"La bête et sa cage" - David Goudreault
"La société est pleine de préjugés face aux enculés. On ne fait rien de mal pourtant. Ce sont les enculeurs qui se salissent les mains, entre autres."
Le narrateur
est en prison, condamné à une peine de seize ans pour meurtre. Avec deux
cadavres à son actif, il se considère comme un tueur en série : il est
encore jeune -la vingtaine-, et aura sûrement des opportunités de compléter sa
collection... Incarcéré dans un quartier de protection pour détenus souffrant
comme lui de troubles mentaux, il écrit, sur les conseils de son avocat, le
récit de son quotidien.
Un quotidien
notamment marqué par les séances de sodomie qu’il subit de la part d’un colosse
surnommé Papillon, "résultat de l’accouplement entre un chef viking et un
forgeron ostrogoth", et bras droit du chef d’un des clans qui se sont
naturellement constitués au sein de ce microcosme. Celui auquel appartient
Papillon, composé de "blancs d’ascendance aryenne", est mené par
Bizoune, et gère le trafic de drogue et de téléphones cellulaires. Il cohabite,
dans une atmosphère électrique, avec un gang d’Haïtiens dont le chef Molosse
est origine de La Réunion (ville importante de l’archipel d’Haïti, comme chacun
sait), et qui fait plutôt dans le proxénétisme.
Cette fine
équipe est complétée de Philippe, ainsi surnommé car d’origine philippine, spécialisé
dans le tatouage, de Pédo -je crois superflu de vous préciser l’origine de ce
pseudo-, plongé par ses traitements médicamenteux dans une hébétude permanente,
et donc de notre narrateur, qui a un plan pour gravir les échelons au sein du
gang de Bizoune.
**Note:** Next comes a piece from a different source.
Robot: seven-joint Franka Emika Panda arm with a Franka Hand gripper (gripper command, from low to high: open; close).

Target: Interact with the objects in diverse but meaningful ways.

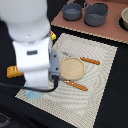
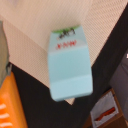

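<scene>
- Currently above pale woven placemat; big white arm blocks much of exterior view.
- Below wrist: pale blue-white rectangular carton, lying flat at mat's edge, beside orange scored bread-like slab.
- Gripper fingers unseen; open or closed, cannot tell.
- Advice: centre over carton, span short sides, descend straight, clear of slab.

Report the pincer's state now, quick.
Pincer: cannot be told; its fingers show in neither view. The wrist view shows only the pale blue carton lying on the mat below.
</scene>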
L’occasion lui en est donnée par la mission que lui confie ce
dernier, et qui consiste, ainsi qu’il nous l’annonce d’emblée, à occire l’un de
ses codétenus…
Lorsqu’il
n’est pas accaparé par les besoins sexuels de Papillon, il lit -il est sans
doute l’usager le plus assidu de la bibliothèque de la prison-, nourrit lors de
ses promenades dans la cour un couple de tourterelles qu’il tente
d’apprivoiser, et fantasme sur Edith, l’agente responsable de son suivi, qu’il
parvient à désirer malgré sa laideur et son énorme postérieur.
"La
littérature sauve des vies, surtout les livres de médecine."
Sans doute
faut-il préciser que le texte, transcription des pensées d’un jeune psychopathe
auquel une enfance marquée par le rejet et l’instabilité n’a inculqué aucun
repère de sociabilisation, est dénué de tout sens moral. La narrateur s’exprime
sans tabou. J’allais écrire sans filtre, mais ce serait occulter le fait que son
discours nous parvient à travers sa perception d’une réalité qu’il arrange
selon ses désirs, s’imaginant plus influent et plus séduisant qu’il ne l’est
-on le devine gringalet, et assez repoussant-, se convaincant de l’amour et du
repentir d’une mère qui l’a en vérité renié et oublié, ou de la réciprocité de
son attirance pour Edith…
"De mon côté, j’ai baisé essentiellement des femmes laides, surtout les bénévoles."
Bien que
sans en avoir conscience, il est souvent vulgaire et grossier, et d’une
effroyable sincérité, apôtre d’une philosophie toute personnelle qu’il s’est
élaboré, en autodidacte, à partir de ses expériences déviantes, de ses lectures
et d’internet.
"Je ne
suis pas antisémite, mais je déteste les Juifs, comme tout le monde. Ils ne
pouvaient pas tous avoir tort, les Allemands."
Mais c’est aussi un texte énergique, porté par une verve riche d’images inventives et éloquentes, et par un ton très percutant, qui fait, comme dans le premier volume, la singularité et la force de ce titre.